Monique Dagnaud
The Californian Paradigm How the spirit of cooperation can change the world Publication date : May 18, 2016
Monique Dagnaud is Director of Research at CNRS and author of numerous works. She teaches at the Ecole des Hautes Etudes en Sciences Sociales. She was also a member of the Conseil Supérieur de l’Audiovisuel, from 1991 to 1999, and a member of the Conseil de Surveillance du Groupe Le Monde from 2005 to 2010. Her books include L’Etat des medias (The State Of the Media), published by Odile Jacob in 2000.
California offers an example of a different kind of political and economic organisation, a concrete example of a new social model.
Lying at the heart of the new world economy and technical innovation, this region of the USA is also the laboratory of a new form of society, of a new political vision, founded upon the principles of sharing, mutual support, cooperation between individuals. It is these people, and not the state, as in France, who manage regulation, communications and the generation of wealth.
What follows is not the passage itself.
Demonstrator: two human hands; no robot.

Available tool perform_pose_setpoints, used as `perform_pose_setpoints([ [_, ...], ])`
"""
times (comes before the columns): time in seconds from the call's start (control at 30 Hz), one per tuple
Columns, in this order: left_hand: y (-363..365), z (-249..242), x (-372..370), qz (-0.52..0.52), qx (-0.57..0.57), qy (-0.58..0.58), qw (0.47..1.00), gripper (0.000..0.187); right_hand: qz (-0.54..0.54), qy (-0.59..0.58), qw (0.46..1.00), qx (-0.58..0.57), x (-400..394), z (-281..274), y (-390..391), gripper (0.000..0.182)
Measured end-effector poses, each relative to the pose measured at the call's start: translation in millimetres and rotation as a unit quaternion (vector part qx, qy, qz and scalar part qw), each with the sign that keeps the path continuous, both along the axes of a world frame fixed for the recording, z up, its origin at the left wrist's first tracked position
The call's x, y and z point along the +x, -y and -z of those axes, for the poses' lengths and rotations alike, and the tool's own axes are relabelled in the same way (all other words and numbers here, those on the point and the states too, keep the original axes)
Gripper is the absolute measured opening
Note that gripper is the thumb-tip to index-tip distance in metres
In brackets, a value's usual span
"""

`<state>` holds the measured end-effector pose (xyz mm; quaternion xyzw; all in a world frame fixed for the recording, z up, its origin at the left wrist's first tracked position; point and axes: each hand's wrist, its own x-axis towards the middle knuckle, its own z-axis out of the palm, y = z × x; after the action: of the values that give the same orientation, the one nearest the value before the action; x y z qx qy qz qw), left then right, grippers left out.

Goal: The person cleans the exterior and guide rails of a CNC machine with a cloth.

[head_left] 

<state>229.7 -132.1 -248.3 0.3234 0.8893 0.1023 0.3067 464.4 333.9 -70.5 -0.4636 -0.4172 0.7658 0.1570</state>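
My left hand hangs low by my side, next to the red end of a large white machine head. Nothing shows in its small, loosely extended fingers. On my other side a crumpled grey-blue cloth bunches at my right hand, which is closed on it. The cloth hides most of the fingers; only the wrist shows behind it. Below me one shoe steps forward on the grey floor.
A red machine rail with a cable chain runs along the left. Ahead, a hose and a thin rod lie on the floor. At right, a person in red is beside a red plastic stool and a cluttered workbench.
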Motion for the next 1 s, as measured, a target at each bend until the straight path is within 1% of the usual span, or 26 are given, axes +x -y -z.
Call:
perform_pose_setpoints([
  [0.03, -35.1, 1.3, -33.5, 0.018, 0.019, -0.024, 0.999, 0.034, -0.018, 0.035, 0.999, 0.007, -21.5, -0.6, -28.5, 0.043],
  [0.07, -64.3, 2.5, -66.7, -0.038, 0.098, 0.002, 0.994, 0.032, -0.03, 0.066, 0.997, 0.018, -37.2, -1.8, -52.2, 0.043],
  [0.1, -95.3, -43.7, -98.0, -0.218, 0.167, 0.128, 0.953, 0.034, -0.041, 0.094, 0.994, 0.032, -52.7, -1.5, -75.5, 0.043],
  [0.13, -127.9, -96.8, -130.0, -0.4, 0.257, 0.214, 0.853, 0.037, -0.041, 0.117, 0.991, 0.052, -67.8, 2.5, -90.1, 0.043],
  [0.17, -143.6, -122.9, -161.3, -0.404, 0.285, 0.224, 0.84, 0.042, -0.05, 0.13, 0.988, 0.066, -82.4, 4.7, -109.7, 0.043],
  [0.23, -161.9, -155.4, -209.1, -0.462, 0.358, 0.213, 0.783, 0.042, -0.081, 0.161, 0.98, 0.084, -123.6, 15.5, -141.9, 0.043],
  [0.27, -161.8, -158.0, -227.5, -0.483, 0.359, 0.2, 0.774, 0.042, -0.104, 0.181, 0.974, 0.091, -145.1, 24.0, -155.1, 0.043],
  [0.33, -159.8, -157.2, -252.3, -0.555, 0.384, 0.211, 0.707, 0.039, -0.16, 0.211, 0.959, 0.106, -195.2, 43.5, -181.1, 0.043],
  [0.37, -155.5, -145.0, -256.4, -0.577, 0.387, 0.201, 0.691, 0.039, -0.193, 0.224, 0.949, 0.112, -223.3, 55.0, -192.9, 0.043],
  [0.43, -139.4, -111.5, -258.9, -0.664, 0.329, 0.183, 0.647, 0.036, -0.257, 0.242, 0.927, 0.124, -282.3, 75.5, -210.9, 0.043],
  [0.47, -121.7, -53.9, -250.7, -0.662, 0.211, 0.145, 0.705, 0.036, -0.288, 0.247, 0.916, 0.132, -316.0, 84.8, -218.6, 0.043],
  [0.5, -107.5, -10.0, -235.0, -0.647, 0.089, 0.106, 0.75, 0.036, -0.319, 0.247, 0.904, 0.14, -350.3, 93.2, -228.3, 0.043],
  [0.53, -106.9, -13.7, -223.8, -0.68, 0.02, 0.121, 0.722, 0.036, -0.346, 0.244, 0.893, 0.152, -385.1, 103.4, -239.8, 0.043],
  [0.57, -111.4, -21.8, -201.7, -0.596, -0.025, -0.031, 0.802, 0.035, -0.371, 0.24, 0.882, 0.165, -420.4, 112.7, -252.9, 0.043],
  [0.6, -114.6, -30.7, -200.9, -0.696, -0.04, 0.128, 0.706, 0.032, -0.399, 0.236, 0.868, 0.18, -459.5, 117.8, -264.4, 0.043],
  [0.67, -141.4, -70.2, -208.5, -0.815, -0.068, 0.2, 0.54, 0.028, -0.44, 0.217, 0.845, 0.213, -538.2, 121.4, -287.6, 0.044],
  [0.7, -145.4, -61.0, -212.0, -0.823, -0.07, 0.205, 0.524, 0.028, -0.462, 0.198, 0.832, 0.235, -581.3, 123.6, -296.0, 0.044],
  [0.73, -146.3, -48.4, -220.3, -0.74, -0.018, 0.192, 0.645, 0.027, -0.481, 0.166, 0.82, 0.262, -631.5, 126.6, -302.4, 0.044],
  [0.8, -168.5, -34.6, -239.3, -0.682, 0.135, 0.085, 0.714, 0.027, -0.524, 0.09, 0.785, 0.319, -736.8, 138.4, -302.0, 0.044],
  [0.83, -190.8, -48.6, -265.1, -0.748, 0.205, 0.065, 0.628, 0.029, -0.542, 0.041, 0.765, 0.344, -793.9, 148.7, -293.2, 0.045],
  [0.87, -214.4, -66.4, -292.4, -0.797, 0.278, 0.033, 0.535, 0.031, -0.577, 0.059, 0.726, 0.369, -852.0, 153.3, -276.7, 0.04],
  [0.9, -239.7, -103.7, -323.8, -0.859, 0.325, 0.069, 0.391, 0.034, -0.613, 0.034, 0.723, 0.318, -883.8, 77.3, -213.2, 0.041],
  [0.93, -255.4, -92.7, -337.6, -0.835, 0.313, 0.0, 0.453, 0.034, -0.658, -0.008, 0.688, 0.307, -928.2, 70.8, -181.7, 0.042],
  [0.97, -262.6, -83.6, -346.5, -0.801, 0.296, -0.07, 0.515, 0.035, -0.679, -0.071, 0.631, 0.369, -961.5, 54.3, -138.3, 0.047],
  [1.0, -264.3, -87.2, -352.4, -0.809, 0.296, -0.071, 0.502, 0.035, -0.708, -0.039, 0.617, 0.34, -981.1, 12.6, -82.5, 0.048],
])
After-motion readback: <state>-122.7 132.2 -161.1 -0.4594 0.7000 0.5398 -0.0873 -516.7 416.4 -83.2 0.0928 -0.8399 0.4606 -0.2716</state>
Quoting Fernand Braudel, the author demonstrates that what is happening in the San Francisco region is what happened in Venice in the 14th Century: a redistribution of power, a movement of ideas and capital, based around a single city that is a world — and a future — in itself.
Far from being a utopia, according to Monique Dagnaud, this new social order is where the future lies for a western world that is losing hope and in need of a new direction.